倉庫の床ごと破壊されたマリス・レプリカの体のあちらこちらから亀裂が走り、赤いものが噴き出す。
「残念ね……もっと、力を蓄えていれば……」
「下手に遊び心を出すから、こういうことになる。お陰でこちらの目的は達成できたのだけれど、ね」
カメラを回すベスティアの一言を聞き終える前に、マリス・レプリカの白い身体は茶色に変わっていき、見るも無残に枯れ果ててしまったのだった。
●
今回の黒幕であるUDC怪物を討伐して……。
猟兵達は、人質となっていた人達の状態を確認する。
一部、精神的なストレスで衰弱していた者はいたが、フローライトが色とりどりに光るレーザー光を発して演奏を行い、人々の治療に当たる。
それもあって、失踪扱いされていた彩夏を含め、この場の人質全員が生存した状態で助け出すことができた。

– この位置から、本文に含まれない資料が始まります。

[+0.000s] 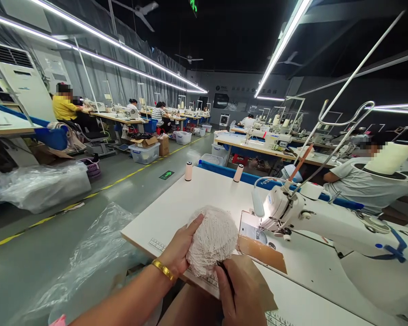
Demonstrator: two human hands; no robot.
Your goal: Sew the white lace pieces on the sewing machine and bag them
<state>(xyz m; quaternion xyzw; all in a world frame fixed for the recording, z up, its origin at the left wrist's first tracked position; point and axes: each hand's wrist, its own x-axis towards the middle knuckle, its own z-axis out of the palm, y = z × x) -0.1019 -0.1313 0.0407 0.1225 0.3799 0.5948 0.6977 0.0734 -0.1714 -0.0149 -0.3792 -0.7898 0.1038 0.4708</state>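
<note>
My left hand (182, 246), with a gold bracelet at the wrist, is closed on the left edge of a rounded white lacy fabric piece (213, 237). The piece is held up over the front edge of the white sewing table (170, 213). At its lower right, my right hand (240, 283) is wrapped round a slim black tool (227, 274). The tool's tip meets the bottom of the fabric; its kind is mostly hidden by my fingers. To the right stands a white sewing machine (279, 210), its lamp lit over the needle plate (253, 230).
Two pinkish thread spools (188, 171) (238, 173) stand at the table's far edge. A brown board piece (263, 253) lies beside the needle plate. Clear plastic sheeting (88, 253) hangs at the left. A co-worker in a grey shirt (357, 181) sits behind the machine.
</note>
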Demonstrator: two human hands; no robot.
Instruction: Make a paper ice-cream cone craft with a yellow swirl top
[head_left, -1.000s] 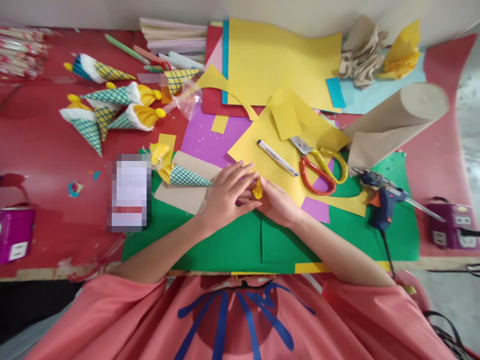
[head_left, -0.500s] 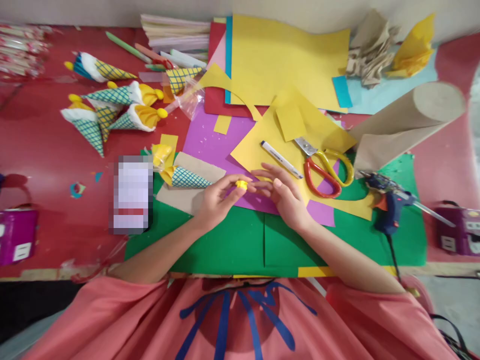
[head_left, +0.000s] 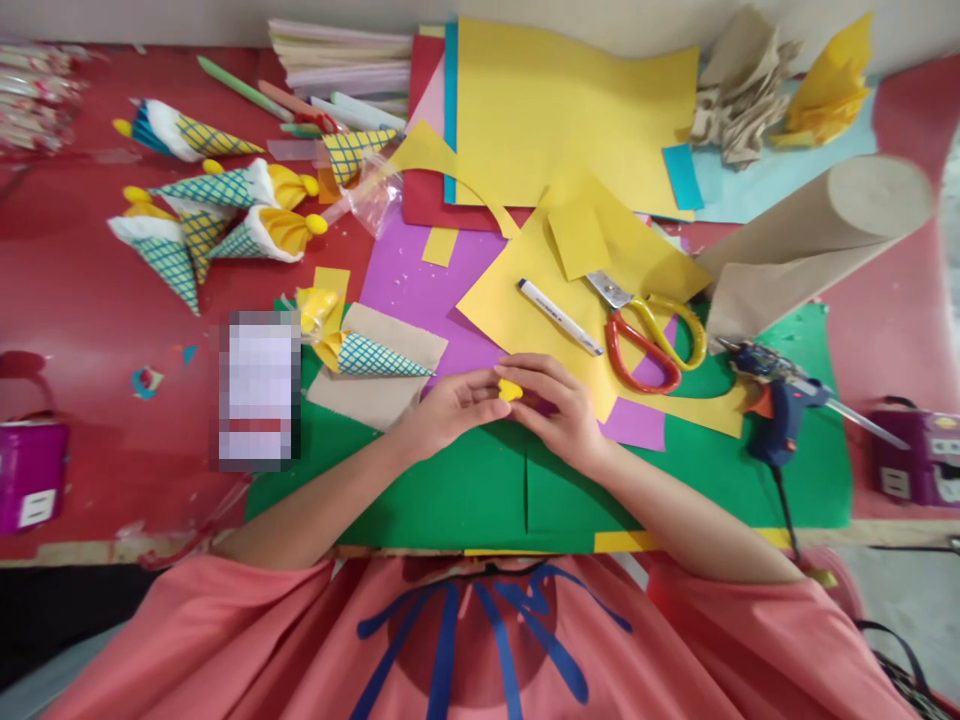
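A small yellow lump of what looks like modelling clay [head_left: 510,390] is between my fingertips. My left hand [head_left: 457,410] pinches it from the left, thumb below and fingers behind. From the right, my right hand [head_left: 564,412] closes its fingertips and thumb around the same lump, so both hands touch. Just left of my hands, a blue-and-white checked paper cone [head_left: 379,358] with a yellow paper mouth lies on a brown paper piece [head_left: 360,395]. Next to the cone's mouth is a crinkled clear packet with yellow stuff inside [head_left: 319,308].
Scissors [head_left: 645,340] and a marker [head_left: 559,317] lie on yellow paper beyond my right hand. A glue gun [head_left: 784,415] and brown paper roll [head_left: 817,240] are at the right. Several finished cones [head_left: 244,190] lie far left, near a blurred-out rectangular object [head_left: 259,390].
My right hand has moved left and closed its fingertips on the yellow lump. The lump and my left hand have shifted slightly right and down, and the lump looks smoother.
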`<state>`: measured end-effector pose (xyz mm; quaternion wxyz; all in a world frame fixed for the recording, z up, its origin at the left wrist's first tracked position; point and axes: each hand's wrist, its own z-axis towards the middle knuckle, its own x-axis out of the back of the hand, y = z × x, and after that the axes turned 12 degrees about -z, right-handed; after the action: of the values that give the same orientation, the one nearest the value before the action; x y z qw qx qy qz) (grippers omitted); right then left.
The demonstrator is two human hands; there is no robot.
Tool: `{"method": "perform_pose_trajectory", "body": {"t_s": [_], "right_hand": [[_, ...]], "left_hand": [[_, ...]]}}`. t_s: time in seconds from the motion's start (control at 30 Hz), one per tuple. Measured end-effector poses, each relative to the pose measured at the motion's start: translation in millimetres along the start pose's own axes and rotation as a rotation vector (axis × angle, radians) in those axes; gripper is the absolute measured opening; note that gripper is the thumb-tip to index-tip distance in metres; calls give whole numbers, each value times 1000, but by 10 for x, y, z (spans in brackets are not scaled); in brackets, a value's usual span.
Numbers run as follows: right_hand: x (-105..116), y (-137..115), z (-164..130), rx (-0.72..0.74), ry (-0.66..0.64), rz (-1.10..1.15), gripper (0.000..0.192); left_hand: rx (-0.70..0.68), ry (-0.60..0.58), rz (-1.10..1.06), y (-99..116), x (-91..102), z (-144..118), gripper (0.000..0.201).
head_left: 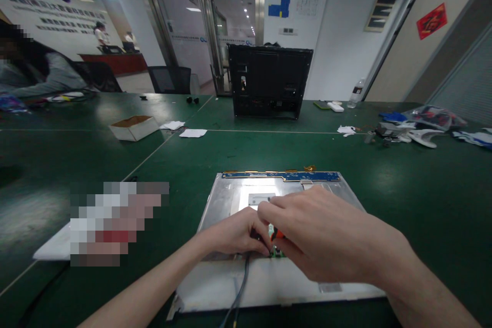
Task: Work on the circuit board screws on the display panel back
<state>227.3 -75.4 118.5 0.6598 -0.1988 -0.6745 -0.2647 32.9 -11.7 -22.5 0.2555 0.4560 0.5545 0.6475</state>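
A flat display panel [219, 205] with a silver metal back lies in front of me, a blue circuit strip [265, 177] along its far edge. Over its middle, my right hand [315, 230] is closed around an orange-and-black tool handle [277, 234]; most of the tool is hidden. My left hand [242, 230] is pinched just left of it, fingertips at a small green circuit board [275, 252]. What those fingers hold, if anything, is hidden. Dark cables [243, 287] run from beside the left fingers over the panel's white near strip [215, 287].
A black monitor housing [271, 82] stands at the back of the green table [161, 164]. An open carton [134, 128] and paper slips [192, 133] lie left of it. At right are a bottle [356, 93] and a pile of parts and bags [407, 125]. Another person [46, 69] sits far left.
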Motion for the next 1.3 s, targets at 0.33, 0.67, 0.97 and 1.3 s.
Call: {"method": "perform_pose_trajectory", "body": {"t_s": [0.33,0.67,0.97,1.3], "right_hand": [[2,11,8,-13,3,-25,5],[39,41,-22,-42,-4,8,1],[90,96,-91,-99,40,-26,5],[111,537,-202,-361,334,115,16]], "left_hand": [[17,-7,-2,19,3,11,10],[16,-45,46,19,34,-1,11],[26,-45,-24,29,55,3,14],[34,426,110,88,184,62,19]]}}
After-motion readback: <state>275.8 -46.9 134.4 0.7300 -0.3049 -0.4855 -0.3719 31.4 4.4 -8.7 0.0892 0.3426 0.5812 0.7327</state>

ちなみに、邪神教団員は血を吸い尽くされており、全員が力尽きている。
それもあって、彼らが一連の事件で使った手口などは詳しくは分からなかったが、それらの謎は今後、誰かが解き明かしてくれるかもしれない。
なぜなら、【真髄恐怖映像!ゲンかい!?】の面々が記録した映像が残っているからだ。
「ふむ、なかなかの映像になったのう」
撮影した映像を確認していくゲンジロウは再び、ゲンDに戻ってうんうんと頷く。
それは、この世界の人々に対する一つの都市伝説として残ると思われる。
猟兵達は助け出した人々をUDC組織へと託し、事件の解決を持って戦場となった倉庫を後にしていくのだった。